R7- A Arábia Saudita e outros na península Arábica falam que o Irã estaria tentando tirar proveito da situação no Iêmen. No entanto, não há muita evidência sobre essa influência. Qual é a sua opinião?
Petouris - O Irã tem tratado as recentes manifestações árabes como uma continuação da revolução iraniana de 1979, e manifestou o seu apoio para todas elas. No entanto, é verdade, como você diz, que não há provas substanciais de que o Irã tem dado armas e dinheiro em prol de uma insurreição xiita nesses países. Eu acho, por agora, tudo isso é retórica. Sem esquecer que, apesar de apoiar a revolução árabe, o Irã tem o seu movimento de oposição dentro do próprio país, e vai tentar manter um equilíbrio entre suprimir a revolução em casa, enquanto o apoiam as de fora.

R7- Os americanos não têm se pronunciado muito sobre a revolução no Iêmen, um país aliado. Como eles poderiam prevenir uma desintegração do governo central?
Petouris - A forma como os políticos dos EUA vêem o Iêmen é através das lentes de suas estratégias de combate ao terrorismo. O que importa é que tenham atingido um bom nível de cooperação e entendimento com o governo para oferecer apoio financeiro, equipamentos e enviar equipes para a formação de unidades militares iemenitas contra o terrorismo.

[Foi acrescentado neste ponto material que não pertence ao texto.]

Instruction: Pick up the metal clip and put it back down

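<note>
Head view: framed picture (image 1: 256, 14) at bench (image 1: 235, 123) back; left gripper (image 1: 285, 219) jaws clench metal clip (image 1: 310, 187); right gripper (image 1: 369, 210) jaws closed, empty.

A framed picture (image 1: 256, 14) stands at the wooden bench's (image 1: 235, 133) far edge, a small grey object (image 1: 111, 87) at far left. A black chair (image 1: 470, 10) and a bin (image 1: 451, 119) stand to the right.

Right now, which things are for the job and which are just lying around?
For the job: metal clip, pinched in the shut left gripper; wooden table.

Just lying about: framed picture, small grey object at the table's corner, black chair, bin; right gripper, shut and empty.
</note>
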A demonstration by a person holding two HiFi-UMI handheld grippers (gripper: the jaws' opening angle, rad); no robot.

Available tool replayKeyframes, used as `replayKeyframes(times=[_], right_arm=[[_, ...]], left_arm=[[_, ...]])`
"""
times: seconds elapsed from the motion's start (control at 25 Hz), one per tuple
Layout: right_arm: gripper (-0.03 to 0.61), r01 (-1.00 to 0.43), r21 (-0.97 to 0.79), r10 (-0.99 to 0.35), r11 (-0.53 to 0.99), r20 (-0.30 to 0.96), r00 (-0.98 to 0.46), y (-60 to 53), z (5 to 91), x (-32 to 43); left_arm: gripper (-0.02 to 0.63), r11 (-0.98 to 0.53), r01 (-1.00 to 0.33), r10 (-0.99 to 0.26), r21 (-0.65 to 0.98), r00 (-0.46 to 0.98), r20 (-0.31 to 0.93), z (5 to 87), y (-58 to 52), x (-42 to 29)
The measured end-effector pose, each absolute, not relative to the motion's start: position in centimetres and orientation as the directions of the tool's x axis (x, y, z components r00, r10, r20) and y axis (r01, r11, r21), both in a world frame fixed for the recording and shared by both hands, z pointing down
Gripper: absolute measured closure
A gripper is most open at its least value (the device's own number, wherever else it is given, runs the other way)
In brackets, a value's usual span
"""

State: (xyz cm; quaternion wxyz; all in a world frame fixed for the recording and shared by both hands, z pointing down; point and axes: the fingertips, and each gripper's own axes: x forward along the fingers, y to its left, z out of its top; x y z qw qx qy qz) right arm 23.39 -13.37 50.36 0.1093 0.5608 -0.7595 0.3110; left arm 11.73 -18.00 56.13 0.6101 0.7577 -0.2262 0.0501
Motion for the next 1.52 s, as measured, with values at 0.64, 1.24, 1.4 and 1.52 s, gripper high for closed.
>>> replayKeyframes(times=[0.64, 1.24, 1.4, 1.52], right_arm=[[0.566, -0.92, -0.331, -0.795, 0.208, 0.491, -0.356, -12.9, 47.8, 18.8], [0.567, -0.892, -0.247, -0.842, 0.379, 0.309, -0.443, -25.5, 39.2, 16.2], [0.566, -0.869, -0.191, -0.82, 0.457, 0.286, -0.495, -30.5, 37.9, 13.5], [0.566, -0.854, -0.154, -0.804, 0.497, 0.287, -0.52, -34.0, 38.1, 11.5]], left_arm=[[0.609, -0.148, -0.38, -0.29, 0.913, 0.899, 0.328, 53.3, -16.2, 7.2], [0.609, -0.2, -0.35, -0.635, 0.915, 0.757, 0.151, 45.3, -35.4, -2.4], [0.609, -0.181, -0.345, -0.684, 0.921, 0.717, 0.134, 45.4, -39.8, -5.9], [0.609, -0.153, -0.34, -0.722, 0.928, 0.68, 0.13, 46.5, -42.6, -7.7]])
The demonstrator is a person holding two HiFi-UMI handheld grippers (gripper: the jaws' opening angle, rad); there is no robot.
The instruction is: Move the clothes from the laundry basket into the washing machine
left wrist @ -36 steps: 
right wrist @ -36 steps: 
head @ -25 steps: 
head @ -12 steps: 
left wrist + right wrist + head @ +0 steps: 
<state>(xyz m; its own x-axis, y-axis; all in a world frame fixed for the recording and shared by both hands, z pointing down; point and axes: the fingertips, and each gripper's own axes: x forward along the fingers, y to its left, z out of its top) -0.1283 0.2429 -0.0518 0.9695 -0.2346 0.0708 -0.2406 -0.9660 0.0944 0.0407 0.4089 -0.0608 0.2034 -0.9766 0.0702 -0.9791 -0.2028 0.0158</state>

O que os torna nervosos é se um próximo presidente seguirá as mesmas políticas. Ao mesmo tempo, os EUA tem medo que a maior agitação no Iêmen dará a grupos radicais a oportunidade de recrutar mais membros. É por isso que os EUA não tem sido capaz de expressar algo além do que "preocupação" sobre o que vem acontecendo no Iêmen.

R7- No caso do presidente Ali Abdullah Saleh renunciar, ou ser derrubado, quem (ou qual grupo) pode tomar o seu lugar?
Petouris - Eu acho que na situação atual o candidato mais provável para suceder Saleh é Hameed al Ahmar, o filho do falecido xeque Abdullah al Ahmar, que foi presidente do Parlamento, e o líder da confederação tribal Hashid. O sucessor teria que fazer concessões importantes, tanto para os rebeldes huthi no norte, quanto ao movimento do sul e, essencialmente, promover uma política do federalismo, se o país continuar unido.
O interessante é que, depois das primeiras aparições em público, Hameed al Ahmar permanece discreto e, eventualmente, deixará os outros políticos esgotar-se antes de emergir como uma solução para o Iêmen.